• _TRY IT_
The answer should consist solely of the lines from the first one below through the line containing "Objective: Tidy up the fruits", copied exactly.

• _Data records_
┄┄┄┄┄┄┄┄┄┄

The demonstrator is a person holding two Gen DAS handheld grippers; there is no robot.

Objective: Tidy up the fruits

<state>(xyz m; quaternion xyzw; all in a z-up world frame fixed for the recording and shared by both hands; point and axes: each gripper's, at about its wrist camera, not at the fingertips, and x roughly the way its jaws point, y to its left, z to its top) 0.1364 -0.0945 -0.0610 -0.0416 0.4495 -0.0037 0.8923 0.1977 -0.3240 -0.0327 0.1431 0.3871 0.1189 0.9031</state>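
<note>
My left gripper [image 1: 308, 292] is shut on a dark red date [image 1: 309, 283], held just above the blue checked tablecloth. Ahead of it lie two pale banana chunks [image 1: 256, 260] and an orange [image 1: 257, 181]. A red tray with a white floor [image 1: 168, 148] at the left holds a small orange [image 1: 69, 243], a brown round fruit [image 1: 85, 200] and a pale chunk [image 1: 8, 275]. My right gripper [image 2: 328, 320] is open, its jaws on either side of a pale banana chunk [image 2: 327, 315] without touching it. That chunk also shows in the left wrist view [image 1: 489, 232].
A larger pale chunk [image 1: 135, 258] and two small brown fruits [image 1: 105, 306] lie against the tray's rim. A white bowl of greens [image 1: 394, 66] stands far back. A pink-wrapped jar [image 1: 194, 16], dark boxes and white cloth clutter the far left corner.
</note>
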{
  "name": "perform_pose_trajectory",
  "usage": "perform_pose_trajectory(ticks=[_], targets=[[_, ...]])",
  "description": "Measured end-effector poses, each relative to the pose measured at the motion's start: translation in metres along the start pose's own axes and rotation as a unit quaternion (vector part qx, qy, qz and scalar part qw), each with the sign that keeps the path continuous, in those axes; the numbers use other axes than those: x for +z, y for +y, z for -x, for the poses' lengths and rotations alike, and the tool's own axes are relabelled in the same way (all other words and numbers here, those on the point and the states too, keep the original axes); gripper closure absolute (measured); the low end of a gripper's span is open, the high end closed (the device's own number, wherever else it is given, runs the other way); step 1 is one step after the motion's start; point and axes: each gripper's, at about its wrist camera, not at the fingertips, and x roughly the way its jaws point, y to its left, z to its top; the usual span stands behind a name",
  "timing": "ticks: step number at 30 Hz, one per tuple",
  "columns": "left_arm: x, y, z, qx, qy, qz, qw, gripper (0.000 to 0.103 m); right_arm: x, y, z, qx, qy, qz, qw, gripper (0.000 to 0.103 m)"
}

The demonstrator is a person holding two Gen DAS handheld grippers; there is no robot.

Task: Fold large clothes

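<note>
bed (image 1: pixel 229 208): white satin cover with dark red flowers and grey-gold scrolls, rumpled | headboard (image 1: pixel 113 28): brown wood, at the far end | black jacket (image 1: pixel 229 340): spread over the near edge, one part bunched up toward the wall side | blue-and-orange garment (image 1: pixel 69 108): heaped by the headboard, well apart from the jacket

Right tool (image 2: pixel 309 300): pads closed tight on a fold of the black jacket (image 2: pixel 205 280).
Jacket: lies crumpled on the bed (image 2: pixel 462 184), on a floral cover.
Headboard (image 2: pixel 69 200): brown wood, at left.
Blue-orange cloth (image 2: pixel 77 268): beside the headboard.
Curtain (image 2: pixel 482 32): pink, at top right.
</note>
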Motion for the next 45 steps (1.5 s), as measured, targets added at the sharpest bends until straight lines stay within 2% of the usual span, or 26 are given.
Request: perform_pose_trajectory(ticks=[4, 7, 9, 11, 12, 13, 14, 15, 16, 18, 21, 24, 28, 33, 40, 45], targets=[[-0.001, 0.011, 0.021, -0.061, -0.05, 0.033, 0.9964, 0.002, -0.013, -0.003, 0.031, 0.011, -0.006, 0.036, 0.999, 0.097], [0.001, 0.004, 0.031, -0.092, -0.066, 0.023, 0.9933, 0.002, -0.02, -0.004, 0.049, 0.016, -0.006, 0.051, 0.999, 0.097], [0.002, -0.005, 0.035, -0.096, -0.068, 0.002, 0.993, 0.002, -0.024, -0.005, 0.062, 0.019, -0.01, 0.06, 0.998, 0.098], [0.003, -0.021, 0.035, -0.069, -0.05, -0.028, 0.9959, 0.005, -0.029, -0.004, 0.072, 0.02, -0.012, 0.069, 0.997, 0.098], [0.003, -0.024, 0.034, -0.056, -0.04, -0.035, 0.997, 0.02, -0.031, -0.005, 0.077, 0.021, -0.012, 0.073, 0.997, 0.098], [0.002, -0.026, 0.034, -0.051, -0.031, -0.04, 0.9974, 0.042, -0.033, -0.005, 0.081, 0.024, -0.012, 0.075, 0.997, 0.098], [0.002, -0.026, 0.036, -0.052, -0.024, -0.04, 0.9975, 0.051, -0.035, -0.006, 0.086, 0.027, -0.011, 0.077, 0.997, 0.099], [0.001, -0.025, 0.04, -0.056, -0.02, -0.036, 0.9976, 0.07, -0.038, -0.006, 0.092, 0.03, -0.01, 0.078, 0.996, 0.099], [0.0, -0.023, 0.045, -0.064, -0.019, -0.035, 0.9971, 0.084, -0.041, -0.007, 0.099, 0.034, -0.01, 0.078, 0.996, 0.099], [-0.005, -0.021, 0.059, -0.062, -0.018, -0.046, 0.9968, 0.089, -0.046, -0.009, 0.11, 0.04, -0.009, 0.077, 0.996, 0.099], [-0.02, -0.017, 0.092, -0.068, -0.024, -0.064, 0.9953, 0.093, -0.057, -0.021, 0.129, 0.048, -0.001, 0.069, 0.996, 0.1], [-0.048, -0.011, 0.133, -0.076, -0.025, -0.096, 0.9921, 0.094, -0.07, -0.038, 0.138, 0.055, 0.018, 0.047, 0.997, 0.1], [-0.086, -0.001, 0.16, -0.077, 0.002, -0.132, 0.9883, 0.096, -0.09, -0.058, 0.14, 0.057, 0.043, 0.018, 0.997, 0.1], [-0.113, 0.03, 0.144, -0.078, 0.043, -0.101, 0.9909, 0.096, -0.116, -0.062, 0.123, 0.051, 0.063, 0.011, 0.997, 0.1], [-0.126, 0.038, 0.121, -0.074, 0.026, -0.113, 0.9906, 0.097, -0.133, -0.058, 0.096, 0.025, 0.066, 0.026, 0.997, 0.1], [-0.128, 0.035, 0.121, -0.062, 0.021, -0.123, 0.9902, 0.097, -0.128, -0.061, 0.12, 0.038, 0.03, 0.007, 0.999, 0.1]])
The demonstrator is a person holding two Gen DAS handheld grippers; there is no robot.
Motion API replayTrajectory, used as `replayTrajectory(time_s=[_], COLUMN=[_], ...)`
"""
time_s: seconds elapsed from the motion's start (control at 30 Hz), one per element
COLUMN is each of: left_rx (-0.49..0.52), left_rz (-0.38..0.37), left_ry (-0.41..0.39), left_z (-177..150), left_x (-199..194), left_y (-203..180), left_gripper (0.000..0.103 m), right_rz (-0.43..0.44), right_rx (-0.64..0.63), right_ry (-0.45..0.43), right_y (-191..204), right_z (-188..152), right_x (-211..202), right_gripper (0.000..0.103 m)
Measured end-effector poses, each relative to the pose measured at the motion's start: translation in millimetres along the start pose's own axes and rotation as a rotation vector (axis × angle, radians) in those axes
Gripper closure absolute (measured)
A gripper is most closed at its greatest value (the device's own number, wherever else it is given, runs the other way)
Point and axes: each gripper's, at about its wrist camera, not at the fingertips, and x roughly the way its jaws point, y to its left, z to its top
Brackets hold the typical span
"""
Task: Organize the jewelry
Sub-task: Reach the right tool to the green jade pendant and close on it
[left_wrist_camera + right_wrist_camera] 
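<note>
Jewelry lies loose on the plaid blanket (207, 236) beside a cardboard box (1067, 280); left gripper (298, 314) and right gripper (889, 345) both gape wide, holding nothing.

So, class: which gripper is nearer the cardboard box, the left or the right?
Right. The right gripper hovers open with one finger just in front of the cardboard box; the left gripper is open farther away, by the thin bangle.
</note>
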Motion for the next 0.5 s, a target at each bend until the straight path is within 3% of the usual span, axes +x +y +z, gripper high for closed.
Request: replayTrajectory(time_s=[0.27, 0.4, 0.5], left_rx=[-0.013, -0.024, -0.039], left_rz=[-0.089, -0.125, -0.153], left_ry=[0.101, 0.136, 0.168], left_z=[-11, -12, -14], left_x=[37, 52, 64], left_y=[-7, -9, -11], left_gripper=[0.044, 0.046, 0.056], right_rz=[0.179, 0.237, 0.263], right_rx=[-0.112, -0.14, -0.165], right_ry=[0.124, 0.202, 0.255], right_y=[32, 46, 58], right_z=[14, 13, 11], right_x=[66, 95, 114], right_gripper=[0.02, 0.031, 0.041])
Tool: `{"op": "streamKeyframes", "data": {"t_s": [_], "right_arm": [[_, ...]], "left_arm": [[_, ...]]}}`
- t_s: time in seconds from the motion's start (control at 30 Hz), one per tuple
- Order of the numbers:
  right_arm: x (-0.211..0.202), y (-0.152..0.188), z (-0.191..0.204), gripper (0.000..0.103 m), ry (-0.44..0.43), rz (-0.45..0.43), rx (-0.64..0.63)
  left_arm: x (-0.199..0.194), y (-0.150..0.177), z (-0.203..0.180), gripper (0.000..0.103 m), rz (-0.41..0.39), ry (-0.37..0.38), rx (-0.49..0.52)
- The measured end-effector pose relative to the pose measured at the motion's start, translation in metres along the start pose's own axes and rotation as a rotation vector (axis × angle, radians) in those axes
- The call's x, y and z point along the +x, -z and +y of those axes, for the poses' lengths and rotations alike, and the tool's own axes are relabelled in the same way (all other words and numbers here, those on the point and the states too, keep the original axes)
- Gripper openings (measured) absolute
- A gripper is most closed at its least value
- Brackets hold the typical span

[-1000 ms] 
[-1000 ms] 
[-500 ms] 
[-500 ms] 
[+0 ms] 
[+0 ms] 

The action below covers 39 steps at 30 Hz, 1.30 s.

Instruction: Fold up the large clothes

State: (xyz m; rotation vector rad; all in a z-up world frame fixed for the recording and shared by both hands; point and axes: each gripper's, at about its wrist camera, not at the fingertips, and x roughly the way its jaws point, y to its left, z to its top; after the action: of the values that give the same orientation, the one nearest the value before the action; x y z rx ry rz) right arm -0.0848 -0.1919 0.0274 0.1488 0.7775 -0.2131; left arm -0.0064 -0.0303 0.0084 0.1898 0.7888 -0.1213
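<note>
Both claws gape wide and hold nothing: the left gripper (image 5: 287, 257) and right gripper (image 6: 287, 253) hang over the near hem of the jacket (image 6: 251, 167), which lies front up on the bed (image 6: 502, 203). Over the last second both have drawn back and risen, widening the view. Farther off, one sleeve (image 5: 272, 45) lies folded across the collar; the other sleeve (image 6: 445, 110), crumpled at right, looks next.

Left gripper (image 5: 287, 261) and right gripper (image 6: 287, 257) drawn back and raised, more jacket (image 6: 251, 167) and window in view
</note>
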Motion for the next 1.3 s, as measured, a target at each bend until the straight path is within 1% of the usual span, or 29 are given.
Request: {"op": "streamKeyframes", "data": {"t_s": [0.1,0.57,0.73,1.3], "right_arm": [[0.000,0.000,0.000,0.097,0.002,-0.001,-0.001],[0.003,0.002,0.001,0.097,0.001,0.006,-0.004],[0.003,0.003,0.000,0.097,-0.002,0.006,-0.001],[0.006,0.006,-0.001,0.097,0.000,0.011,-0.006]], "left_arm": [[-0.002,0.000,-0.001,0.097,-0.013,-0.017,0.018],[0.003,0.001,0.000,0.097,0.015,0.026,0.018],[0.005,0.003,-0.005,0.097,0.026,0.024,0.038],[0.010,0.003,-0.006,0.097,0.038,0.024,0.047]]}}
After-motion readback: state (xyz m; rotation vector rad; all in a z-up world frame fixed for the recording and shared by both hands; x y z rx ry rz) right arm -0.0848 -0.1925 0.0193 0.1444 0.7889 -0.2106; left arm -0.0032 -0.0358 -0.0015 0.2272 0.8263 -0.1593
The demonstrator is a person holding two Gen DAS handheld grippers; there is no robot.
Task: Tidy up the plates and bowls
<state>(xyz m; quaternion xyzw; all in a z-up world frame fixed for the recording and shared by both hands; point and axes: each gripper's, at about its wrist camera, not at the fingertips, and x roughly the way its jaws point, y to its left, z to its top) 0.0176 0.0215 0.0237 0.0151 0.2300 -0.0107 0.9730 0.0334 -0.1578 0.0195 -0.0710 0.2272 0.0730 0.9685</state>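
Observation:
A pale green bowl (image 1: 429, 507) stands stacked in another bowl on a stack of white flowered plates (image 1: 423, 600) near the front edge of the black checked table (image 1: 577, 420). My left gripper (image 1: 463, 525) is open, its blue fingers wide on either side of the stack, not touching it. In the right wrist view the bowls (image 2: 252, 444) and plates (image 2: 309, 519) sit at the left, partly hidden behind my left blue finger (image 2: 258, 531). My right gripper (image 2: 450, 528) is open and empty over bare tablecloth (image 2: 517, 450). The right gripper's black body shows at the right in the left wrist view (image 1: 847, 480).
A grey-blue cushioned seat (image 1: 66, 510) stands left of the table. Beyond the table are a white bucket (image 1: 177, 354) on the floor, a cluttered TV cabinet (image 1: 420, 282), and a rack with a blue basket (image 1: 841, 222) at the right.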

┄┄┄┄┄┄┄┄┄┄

• _RESULT BELOW_
The demonstrator is a person holding two Gen DAS handheld grippers; there is no robot.

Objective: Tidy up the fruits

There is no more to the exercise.